I've had enough. “Go ahead, Captain. I've had a rotten week and I really don't give a shit. It's been nice talking to you.”

I begin to close the door in his face. With a quick motion Tobias presses one foot against the door and starts to push his way into the room with his free left hand.

The anger that's been simmering in my chest suddenly knocks the lid off the pot. In a grab equally quick, I snatch the wrist of the captain's gun hand where it's reaching across his chest to the shoulder holster and pull it out. It comes out without the gun. Using the captain's momentum as he tries to push forward through the door, I step out of the way, pull on the wrist with both hands, and neatly flip the captain over my hip. The small man's upper back thumps down hard on the unpadded carpet. Air escapes his lungs in a rush. Bending to him, I whip the gun out of its holster just as Tobias makes a long moan, trying to force air back into his chest. A moose call, I remember my brother calling it.

I feel a refreshing release.

With a malicious grin, I place the pistol high up on a shelf in the open closet where it will be out of the small man's reach.
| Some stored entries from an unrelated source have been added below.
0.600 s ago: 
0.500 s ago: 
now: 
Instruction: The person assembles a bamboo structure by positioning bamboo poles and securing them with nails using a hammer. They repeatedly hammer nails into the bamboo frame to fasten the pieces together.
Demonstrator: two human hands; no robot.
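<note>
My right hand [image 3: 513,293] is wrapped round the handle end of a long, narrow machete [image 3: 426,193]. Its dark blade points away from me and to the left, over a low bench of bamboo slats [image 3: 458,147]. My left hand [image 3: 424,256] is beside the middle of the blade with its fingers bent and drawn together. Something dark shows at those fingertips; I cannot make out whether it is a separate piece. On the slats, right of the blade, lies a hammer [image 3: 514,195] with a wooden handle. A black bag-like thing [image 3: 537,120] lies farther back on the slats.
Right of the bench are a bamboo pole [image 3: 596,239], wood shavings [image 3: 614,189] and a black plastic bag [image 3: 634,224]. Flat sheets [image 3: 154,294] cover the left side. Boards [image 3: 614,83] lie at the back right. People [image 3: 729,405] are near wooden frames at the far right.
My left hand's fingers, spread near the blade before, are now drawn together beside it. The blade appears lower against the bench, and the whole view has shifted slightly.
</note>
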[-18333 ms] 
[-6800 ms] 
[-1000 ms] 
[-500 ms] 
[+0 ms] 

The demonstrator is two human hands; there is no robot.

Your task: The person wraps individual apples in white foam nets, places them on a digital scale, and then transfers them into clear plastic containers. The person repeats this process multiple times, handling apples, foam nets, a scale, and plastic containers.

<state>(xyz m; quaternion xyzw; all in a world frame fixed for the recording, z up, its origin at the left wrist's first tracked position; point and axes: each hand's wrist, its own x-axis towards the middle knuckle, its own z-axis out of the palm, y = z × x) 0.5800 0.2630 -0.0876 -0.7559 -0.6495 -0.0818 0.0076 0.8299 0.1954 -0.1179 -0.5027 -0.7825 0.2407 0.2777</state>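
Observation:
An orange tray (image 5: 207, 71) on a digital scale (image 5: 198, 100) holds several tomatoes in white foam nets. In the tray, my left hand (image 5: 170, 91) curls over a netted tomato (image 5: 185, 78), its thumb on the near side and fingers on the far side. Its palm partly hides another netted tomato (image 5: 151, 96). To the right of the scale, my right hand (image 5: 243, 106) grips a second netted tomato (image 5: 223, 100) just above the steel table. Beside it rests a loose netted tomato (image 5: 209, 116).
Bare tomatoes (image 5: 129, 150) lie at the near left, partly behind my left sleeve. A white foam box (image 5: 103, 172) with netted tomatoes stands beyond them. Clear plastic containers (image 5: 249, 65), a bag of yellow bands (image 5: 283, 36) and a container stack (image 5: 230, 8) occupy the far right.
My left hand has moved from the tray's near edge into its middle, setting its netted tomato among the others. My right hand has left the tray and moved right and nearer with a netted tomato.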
Then I sit on the bed, over Tobias, as the man rolls up into a kneeling position, then rests his forehead on the carpet. Slowly the air is coming back to him.
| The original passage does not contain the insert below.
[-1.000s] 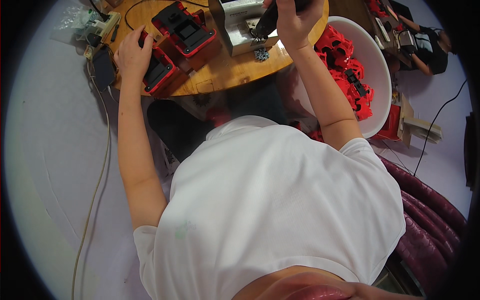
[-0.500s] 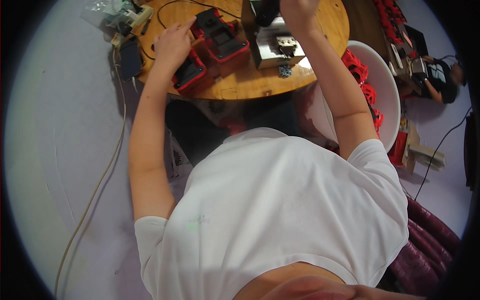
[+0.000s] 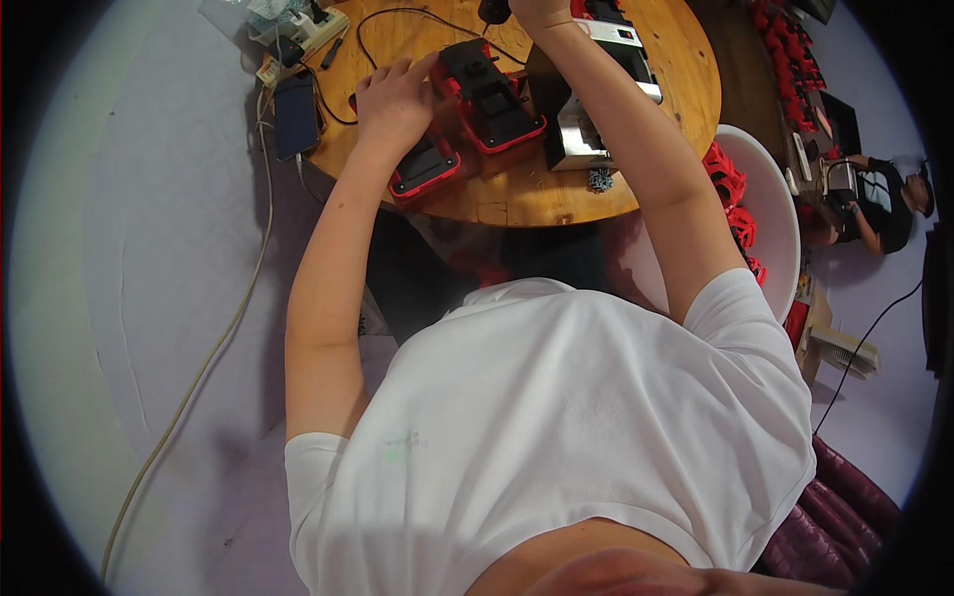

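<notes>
My left hand (image 3: 396, 107) lies over a red-and-black plastic case (image 3: 425, 169), its fingers spread. Beside it, to the right, is a second red-and-black case (image 3: 494, 104) with a dark recessed inside. At the top edge my right hand (image 3: 543, 12) is closed around a black cylindrical tool (image 3: 494, 10), which looks like an electric screwdriver; the frame cuts off part of it. Below my right forearm stands a shiny metal box (image 3: 579, 137), partly covered by the arm. A small pile of grey screw-like pieces (image 3: 599, 180) sits at its near side.
Everything stands on a round wooden table (image 3: 532, 207). Black cords (image 3: 407, 12) loop across its far side. A phone (image 3: 296, 114) and a power strip (image 3: 316, 35) are at the left. A white tub (image 3: 785, 214) with red parts stands right; a person (image 3: 887, 204) sits beyond.
My right hand has moved left with the black tool, away from above the metal box toward the cases. My left hand stays on the case. The whole view has shifted slightly.
</notes>
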Motion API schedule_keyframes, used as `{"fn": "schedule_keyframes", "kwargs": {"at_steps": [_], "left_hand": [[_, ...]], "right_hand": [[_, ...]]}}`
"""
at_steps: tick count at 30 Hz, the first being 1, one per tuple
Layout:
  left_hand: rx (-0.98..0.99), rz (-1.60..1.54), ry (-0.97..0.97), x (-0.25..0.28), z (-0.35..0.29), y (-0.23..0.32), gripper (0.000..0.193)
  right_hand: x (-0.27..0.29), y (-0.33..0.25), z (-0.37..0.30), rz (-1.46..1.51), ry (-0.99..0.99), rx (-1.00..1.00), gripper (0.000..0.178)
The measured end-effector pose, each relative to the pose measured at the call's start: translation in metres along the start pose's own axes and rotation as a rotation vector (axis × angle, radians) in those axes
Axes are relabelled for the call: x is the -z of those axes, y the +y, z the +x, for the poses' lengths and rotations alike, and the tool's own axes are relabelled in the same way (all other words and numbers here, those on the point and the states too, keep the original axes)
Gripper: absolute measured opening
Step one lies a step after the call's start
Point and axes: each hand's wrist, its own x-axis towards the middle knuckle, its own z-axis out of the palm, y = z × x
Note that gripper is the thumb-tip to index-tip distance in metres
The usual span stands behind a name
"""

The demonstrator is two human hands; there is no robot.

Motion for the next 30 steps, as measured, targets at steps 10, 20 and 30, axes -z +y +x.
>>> {"fn": "schedule_keyframes", "kwargs": {"at_steps": [10, 20, 30], "left_hand": [[0.007, 0.001, -0.026, 0.003, 0.002, 0.002, 0.044], [-0.011, -0.042, -0.004, -0.005, 0.004, -0.005, 0.041], [-0.045, -0.079, 0.02, -0.005, 0.007, -0.006, 0.039]], "right_hand": [[-0.014, 0.002, -0.005, -0.232, -0.075, -0.011, 0.027], [0.006, -0.004, -0.004, -0.078, -0.096, -0.049, 0.026], [0.093, -0.14, -0.054, -0.329, 0.01, -0.284, 0.038]]}}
“You're under . . . arrest,” he pants. “I'll . . . have . . . your badge. . . . I'll . . . have your ass!”

“I'm not even going to ask how you're going to arrest me, Captain, seeing as how you're laying on my floor without a gun. Because a more important question is what are you going to arrest me for?”

“Assault on a peace . . . officer.”

I laugh. “You must not have seen that sign as you were driving into town. About thirty miles back it says, ‘Welcome to Wyoming.' You've got no jurisdiction here, asshole. You aren't a peace officer here and you can't arrest anyone.”

When he looks up, his face is red. The look he gives me is meant to penetrate like a bullet, but I have taken far tougher blows lately.

“All right, Captain. You said you had questions. Go ahead and ask them.”

After a long, embarrassed minute he gets up off the floor and sits in a chair. I can see he's struggling to keep himself under control.

“Where were you Tuesday night?”

“I was camping, in the Big Horn Mountains.” I don't immediately explain further.

He smiles meanly, the hope that I'm un-alibied gleaming in his eyes. I let it build for a second, then dash his hopes. “You can call the Sheriff's Office there in Johnson County and verify that. Ask for Sergeant Sorrel. I found a body in the mountains and phoned it in. If you check around, you'll learn that I also had lunch at the Moonbeam Café and bought a bunch of stuff at a climbing shop.”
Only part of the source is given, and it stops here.